Two lines below mark the span: the one containing "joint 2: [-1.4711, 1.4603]" and the one containing "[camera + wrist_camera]". Set down both, plus every line between, exactly as they stand, and nothing else.

(Saved entries)
*-*-*

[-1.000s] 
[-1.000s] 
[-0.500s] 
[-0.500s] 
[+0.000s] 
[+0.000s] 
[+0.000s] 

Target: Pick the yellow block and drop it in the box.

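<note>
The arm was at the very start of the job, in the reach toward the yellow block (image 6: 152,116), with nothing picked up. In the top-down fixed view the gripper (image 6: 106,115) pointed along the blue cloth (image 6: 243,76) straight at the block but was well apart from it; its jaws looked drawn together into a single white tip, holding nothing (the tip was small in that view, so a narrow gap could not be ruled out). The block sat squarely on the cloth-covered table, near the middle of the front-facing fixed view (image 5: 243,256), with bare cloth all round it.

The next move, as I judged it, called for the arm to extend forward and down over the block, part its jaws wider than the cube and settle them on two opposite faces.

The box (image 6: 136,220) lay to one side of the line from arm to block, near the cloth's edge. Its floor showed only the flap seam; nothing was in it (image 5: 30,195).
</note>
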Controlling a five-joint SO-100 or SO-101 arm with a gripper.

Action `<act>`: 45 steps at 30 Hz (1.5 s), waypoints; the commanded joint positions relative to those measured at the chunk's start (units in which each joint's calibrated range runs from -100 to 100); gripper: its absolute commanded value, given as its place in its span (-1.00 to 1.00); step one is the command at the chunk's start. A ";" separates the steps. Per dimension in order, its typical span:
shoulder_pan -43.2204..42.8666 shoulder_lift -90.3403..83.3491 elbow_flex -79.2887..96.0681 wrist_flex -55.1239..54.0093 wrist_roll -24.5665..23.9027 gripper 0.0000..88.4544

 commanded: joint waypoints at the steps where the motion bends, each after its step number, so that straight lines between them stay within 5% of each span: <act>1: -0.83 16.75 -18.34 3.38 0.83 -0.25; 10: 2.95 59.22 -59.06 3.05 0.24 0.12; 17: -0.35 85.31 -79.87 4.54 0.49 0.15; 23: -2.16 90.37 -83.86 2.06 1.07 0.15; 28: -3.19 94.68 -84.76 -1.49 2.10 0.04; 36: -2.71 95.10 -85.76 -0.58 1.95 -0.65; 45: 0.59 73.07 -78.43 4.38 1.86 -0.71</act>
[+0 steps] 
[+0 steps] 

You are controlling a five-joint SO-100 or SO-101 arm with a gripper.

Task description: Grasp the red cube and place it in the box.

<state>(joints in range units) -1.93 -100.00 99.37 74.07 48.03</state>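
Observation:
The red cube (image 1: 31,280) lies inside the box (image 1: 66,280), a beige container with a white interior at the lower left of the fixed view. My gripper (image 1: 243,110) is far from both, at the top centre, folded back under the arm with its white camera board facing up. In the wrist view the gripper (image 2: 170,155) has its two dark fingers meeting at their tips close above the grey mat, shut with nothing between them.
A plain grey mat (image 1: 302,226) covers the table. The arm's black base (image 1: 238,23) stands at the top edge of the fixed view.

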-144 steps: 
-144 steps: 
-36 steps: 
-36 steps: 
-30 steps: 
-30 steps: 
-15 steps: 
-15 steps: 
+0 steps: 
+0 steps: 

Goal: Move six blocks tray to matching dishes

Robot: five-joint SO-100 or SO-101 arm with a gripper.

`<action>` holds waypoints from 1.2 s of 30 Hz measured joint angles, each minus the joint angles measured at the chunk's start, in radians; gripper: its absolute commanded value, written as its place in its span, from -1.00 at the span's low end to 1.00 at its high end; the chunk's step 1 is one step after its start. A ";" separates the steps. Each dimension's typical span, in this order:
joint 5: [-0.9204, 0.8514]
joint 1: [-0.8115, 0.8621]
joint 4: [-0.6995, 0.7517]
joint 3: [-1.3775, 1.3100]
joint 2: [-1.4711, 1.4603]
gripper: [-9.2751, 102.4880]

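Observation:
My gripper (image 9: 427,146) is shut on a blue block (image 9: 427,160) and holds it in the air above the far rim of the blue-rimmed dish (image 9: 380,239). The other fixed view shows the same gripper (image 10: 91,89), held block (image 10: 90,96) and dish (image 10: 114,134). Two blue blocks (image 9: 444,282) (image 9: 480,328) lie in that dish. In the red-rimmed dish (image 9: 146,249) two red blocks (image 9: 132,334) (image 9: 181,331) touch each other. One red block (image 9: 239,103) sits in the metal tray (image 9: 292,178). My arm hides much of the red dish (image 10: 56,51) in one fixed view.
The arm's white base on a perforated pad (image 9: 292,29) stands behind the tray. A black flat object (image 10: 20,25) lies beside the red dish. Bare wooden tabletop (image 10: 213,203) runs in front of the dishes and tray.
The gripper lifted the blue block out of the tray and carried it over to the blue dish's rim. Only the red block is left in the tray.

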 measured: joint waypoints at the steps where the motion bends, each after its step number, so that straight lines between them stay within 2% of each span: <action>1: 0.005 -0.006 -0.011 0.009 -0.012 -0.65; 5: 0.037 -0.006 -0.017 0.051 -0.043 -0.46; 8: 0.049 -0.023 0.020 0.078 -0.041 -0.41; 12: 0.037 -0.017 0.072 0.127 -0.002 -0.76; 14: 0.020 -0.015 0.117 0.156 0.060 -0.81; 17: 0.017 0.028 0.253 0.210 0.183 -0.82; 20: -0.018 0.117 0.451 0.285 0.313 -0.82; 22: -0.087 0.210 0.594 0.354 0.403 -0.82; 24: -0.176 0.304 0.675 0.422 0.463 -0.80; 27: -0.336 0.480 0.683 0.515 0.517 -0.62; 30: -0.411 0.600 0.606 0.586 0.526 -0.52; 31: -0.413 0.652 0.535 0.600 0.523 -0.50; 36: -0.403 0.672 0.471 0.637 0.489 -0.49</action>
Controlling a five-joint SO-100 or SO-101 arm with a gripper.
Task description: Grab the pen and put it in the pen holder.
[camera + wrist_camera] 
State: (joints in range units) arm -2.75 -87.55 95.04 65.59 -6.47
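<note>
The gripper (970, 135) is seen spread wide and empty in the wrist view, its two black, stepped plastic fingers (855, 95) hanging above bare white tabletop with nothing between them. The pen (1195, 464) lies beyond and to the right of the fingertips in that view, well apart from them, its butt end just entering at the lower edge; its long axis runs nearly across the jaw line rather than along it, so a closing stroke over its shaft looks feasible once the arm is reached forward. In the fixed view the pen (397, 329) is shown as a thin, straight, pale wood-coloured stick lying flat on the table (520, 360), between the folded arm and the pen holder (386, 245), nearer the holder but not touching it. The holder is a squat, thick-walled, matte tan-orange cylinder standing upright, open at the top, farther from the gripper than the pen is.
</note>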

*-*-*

* [EXPECTED OUTPUT]:
joint 2: [-1.4711, 1.4603]
gripper: [-9.2751, 102.4880]

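Observation:
My gripper (image 9: 427,146) is shut on a blue block (image 9: 427,160) and holds it in the air above the far rim of the blue-rimmed dish (image 9: 380,239). The other fixed view shows the same gripper (image 10: 91,89), held block (image 10: 90,96) and dish (image 10: 114,134). Two blue blocks (image 9: 444,282) (image 9: 480,328) lie in that dish. In the red-rimmed dish (image 9: 146,249) two red blocks (image 9: 132,334) (image 9: 181,331) touch each other. One red block (image 9: 239,103) sits in the metal tray (image 9: 292,178). My arm hides much of the red dish (image 10: 56,51) in one fixed view.
The arm's white base on a perforated pad (image 9: 292,29) stands behind the tray. A black flat object (image 10: 20,25) lies beside the red dish. Bare wooden tabletop (image 10: 213,203) runs in front of the dishes and tray.
The gripper lifted the blue block out of the tray and carried it over to the blue dish's rim. Only the red block is left in the tray.
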
 measured: joint waypoints at the steps where the motion bends, each after its step number, so that straight lines between them stay within 2% of each span: <action>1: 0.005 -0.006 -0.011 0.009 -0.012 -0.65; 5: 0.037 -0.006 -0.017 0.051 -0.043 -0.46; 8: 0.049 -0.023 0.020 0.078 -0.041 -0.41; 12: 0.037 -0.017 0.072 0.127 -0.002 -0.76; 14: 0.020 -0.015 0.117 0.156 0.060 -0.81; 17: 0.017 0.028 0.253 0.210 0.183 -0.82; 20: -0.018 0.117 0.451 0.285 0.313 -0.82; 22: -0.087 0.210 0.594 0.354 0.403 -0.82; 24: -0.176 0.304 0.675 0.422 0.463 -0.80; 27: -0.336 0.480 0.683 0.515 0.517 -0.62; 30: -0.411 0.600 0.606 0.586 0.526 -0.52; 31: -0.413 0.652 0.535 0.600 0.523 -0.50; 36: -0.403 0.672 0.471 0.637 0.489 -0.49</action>
Controlling a five-joint SO-100 or SO-101 arm with a gripper.
Task description: Grab the pen and put it in the pen holder.
[camera + wrist_camera] 

Nothing else remains for the exercise.